▶ Available data:

· · · · ·

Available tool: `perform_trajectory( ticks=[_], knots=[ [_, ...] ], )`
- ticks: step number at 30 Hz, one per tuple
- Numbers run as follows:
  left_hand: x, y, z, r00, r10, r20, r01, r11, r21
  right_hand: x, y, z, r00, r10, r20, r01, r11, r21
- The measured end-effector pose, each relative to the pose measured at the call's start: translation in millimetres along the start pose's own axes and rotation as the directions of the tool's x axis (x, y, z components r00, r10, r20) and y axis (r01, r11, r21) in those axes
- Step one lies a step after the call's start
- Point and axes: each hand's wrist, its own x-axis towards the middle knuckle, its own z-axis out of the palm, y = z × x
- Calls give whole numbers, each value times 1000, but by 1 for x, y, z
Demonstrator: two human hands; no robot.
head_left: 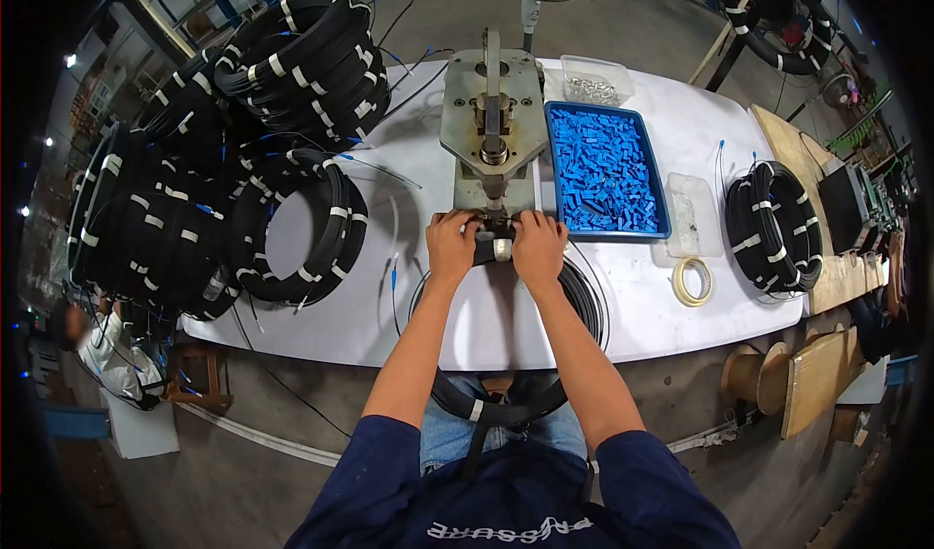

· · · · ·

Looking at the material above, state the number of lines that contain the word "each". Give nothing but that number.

3